*THE TASK*
Whichever lines include the word "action", copy them as they appear in the data.

##############################

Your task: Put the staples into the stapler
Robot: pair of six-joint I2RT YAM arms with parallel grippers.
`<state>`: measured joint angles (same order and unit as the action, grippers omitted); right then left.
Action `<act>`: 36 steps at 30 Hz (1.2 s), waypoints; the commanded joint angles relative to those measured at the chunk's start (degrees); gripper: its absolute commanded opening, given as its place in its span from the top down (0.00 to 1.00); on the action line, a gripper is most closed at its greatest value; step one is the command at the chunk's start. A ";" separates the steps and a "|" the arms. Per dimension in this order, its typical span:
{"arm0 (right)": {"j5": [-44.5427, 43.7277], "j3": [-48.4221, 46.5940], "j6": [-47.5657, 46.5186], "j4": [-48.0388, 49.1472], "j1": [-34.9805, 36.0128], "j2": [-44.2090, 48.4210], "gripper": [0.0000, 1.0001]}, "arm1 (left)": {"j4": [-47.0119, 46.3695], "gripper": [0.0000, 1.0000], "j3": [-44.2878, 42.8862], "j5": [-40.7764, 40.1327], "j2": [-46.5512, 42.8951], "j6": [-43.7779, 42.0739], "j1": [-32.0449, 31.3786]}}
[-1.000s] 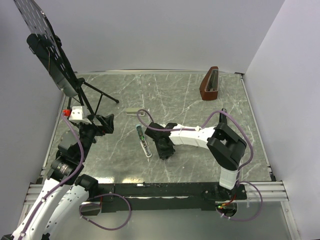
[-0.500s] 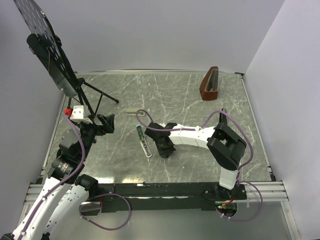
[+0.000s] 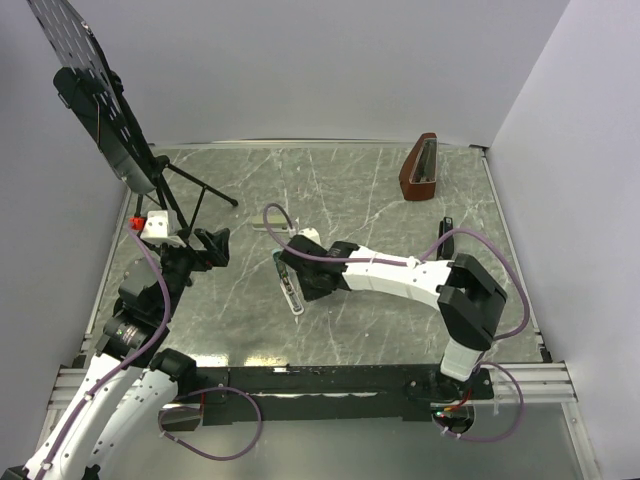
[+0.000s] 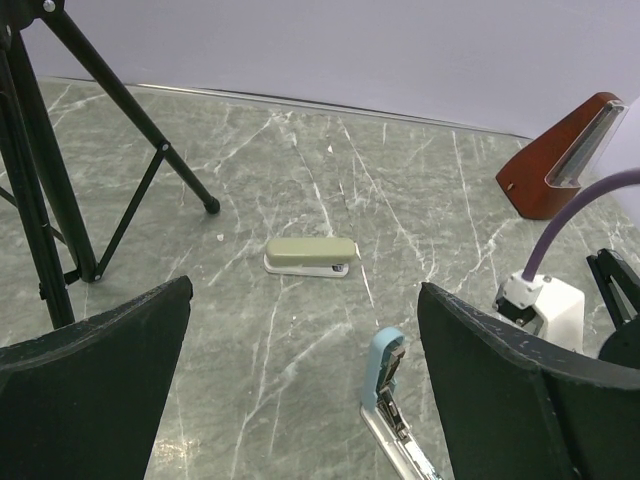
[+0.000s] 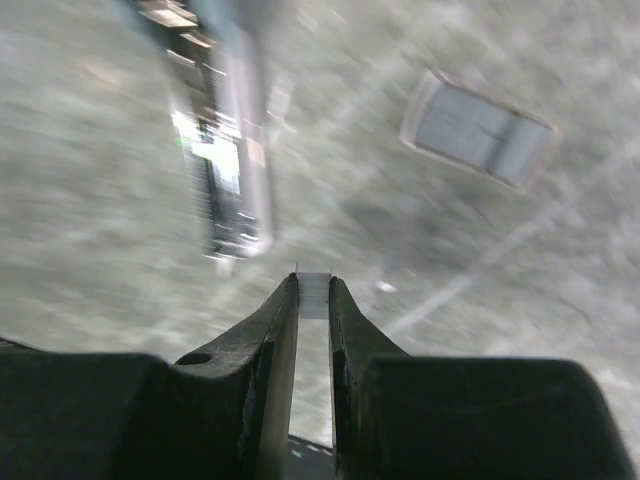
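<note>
Right arm has swung left and far; the right gripper (image 5: 313, 284) is now just short of the opened stapler (image 3: 289, 285), which lies centre-left with its silvery rail showing. Its fingers look pinched on the staples (image 5: 313, 297), a tiny pale-grey strip at the tips. The strip is probably light, slippery and snaps easily, so grip the flat sides gently. The left gripper (image 4: 305, 400) is spread wide, holding nothing.

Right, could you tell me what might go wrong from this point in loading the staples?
The staples are pinched only at the very tips of the right gripper; they might slip or snap.
The open stapler lies free on the table, with the left gripper open and off it, so a push could shift it.
The rail is narrow; the strip may miss it.
</note>
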<state>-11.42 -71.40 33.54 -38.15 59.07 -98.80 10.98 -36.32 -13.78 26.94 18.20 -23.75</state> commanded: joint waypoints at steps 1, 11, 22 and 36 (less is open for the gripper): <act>-2.38 -4.27 -1.28 4.66 2.36 0.55 0.84 | -1.84 0.01 -0.16 0.51 0.04 -0.18 0.28; -2.64 -7.09 -2.43 9.41 3.25 -4.11 0.83 | -1.76 0.01 -0.25 0.42 -0.48 -0.18 0.37; -3.87 -8.41 -3.65 10.47 3.25 -8.33 0.83 | -1.84 0.01 -0.25 0.51 -0.57 -0.18 0.37; -4.22 -7.71 -5.85 12.40 3.16 -9.65 0.83 | -1.84 0.01 -0.25 0.60 -0.66 -0.18 0.46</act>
<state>-14.37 -76.95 28.86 -27.66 62.17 -107.46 10.98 -36.32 -13.78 26.83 18.17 -23.68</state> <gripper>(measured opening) 0.216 0.995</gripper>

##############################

*TASK ANSWER*
`<state>`: measured joint angles (same order and unit as the action, grippers omitted); right then left.
Action `<act>`: 36 steps at 30 Hz (1.2 s), waypoints; the commanded joint angles relative to those measured at the chunk's start (degrees); gripper: its absolute commanded opening, given as its place in its span from the top down (0.00 to 1.00); on the action line, a gripper is most closed at its greatest value; step one is the command at the chunk's start. A ";" separates the steps and a "|" the arms. Per dimension in this order, its typical span:

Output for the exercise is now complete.